## WHAT TO PRODUCE
Pull every line with "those" from the data.

## GIVEN INFORMATION
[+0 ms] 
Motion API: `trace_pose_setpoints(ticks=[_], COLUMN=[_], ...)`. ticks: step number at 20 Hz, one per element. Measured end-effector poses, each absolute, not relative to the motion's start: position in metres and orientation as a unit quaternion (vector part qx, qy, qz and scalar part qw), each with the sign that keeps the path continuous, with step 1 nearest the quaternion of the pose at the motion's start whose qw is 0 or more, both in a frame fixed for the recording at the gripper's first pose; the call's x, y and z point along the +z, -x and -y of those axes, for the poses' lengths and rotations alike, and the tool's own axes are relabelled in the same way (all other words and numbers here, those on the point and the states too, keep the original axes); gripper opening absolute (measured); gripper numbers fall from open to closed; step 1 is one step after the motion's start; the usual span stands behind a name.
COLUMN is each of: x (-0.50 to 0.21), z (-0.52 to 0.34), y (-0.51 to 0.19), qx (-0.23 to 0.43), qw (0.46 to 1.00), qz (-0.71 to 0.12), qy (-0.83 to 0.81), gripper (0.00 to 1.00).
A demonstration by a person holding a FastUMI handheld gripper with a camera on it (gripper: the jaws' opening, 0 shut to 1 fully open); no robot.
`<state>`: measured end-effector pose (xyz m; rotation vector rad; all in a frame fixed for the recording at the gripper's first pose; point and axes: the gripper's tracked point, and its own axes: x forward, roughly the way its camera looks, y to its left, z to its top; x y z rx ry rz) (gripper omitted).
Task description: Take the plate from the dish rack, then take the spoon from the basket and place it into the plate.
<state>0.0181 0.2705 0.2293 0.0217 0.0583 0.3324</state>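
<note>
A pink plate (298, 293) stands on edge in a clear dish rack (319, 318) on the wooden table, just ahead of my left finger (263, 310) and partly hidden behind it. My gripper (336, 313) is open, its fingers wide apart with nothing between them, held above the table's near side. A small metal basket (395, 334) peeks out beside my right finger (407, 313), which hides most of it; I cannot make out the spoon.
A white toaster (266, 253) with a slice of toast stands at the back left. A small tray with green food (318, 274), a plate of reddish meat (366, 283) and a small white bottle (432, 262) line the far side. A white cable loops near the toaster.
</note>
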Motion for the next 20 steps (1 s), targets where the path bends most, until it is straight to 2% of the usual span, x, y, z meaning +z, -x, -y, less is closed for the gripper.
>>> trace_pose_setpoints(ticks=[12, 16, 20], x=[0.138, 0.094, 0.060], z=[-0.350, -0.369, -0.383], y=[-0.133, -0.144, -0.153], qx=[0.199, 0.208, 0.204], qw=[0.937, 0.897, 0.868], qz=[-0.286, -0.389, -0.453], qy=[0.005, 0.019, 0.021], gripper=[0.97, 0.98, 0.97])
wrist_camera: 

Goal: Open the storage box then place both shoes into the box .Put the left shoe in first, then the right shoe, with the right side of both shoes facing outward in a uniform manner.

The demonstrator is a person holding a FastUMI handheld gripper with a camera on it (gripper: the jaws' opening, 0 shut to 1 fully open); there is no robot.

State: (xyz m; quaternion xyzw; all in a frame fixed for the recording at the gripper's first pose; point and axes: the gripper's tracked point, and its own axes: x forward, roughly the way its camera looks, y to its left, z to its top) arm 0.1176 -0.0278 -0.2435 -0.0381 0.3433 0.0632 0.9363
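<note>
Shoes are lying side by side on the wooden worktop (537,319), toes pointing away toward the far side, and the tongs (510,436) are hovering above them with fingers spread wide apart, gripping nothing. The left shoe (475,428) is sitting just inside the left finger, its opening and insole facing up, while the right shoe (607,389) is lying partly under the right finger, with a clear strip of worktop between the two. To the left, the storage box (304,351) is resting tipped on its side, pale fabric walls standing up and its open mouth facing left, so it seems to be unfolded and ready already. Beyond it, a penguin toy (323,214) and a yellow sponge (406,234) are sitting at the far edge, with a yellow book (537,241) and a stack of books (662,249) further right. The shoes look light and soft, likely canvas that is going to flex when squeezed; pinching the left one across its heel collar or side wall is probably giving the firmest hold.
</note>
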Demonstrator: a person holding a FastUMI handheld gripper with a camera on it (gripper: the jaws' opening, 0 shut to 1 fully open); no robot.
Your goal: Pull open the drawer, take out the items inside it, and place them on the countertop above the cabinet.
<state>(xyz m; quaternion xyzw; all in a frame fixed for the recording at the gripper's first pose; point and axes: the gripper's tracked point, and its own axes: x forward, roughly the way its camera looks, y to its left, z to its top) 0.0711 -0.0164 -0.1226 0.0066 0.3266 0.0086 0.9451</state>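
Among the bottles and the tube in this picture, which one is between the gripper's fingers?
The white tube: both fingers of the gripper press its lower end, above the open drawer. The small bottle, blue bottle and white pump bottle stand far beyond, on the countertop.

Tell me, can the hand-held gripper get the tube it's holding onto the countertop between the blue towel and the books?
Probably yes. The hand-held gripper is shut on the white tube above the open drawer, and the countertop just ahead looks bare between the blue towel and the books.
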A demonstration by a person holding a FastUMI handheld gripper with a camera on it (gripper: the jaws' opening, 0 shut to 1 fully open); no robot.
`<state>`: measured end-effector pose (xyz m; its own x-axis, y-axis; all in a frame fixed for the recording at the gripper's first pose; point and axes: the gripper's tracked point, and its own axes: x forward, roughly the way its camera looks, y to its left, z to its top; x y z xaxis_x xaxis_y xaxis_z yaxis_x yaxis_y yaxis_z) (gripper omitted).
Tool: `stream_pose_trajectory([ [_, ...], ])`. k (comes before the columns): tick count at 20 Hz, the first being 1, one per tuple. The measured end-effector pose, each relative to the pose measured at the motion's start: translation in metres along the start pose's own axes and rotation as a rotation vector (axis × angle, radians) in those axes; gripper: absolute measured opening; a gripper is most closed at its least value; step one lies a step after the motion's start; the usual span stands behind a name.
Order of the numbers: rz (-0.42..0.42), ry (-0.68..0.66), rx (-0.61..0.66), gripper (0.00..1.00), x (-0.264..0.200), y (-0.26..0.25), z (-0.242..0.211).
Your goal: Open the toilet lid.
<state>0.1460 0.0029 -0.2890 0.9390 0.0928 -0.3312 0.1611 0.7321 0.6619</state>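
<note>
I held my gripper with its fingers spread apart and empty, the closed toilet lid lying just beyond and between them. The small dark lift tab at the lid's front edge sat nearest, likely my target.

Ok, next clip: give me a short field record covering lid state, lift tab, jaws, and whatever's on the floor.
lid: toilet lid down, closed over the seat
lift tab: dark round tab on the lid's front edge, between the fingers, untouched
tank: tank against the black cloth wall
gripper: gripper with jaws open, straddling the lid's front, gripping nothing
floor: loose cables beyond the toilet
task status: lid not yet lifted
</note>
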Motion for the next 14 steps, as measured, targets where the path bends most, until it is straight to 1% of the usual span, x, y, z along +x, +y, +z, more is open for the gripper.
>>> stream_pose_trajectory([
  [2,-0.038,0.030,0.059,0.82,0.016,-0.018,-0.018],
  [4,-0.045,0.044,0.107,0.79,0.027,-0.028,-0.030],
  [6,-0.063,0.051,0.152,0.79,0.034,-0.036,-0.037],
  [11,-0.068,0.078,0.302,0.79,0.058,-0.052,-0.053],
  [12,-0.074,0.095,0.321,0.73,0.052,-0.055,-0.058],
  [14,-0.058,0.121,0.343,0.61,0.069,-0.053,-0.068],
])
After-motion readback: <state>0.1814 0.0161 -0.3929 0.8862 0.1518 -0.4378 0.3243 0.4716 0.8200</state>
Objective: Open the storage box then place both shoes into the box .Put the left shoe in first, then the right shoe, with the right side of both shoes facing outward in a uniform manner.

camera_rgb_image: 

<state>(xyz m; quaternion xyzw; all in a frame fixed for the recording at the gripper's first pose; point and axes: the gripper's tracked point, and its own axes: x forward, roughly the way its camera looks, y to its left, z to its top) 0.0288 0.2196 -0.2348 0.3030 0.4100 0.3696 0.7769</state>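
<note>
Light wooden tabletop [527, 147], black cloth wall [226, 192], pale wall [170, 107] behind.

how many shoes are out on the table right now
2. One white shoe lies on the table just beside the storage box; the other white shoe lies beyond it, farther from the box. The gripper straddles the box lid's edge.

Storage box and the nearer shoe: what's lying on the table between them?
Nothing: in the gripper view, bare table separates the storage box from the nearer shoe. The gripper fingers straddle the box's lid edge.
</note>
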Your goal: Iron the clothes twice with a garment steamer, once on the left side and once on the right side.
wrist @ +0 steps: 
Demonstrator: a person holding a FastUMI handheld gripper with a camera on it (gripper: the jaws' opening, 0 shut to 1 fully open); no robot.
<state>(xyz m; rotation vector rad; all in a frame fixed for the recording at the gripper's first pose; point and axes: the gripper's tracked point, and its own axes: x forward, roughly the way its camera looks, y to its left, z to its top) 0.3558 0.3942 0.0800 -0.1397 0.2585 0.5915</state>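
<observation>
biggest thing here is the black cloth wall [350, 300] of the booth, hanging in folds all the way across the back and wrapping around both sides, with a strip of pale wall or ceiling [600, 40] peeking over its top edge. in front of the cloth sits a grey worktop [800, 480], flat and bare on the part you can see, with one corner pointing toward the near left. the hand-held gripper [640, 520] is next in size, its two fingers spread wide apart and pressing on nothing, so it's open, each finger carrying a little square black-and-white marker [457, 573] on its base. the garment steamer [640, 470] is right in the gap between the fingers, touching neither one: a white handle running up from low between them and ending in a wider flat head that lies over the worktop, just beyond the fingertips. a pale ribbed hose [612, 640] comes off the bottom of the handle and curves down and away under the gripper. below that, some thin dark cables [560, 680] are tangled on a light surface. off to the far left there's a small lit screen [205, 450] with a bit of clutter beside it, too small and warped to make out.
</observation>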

## WRITTEN RESPONSE
Motion API: `trace_pose_setpoints(ticks=[_], COLUMN=[_], ...)`. ticks: step number at 20 Hz, one per element. Measured end-effector poses, each absolute, not relative to the motion's start: position in metres and orientation as a unit quaternion (vector part qx, qy, qz and scalar part qw), each with the sign that keeps the path continuous, with step 1 nearest the quaternion of the pose at the motion's start whose qw is 0 or more, both in a frame fixed for the recording at the gripper's first pose; the call's x, y and z point along the +z, -x and -y of those axes, for the poses' lengths and rotations alike, and the tool's own axes are relabelled in the same way (all other words and numbers here, those on the point and the states too, keep the original axes); gripper opening absolute (measured); gripper numbers fall from open to closed; step 1 is one step after the motion's start; the usual span stands behind a name.
Tool: `stream_pose_trajectory([ [_, ...], ])`. k (comes before the columns): tick count at 20 Hz, the first being 1, one per tuple. The measured end-effector pose, each relative to the pose measured at the motion's start: translation in metres along the start pose's own axes and rotation as a rotation vector (axis × angle, radians) in those axes; gripper: absolute measured opening; a gripper is most closed at its least value; step one lies a step after the motion's start; the usual span stands behind a name.

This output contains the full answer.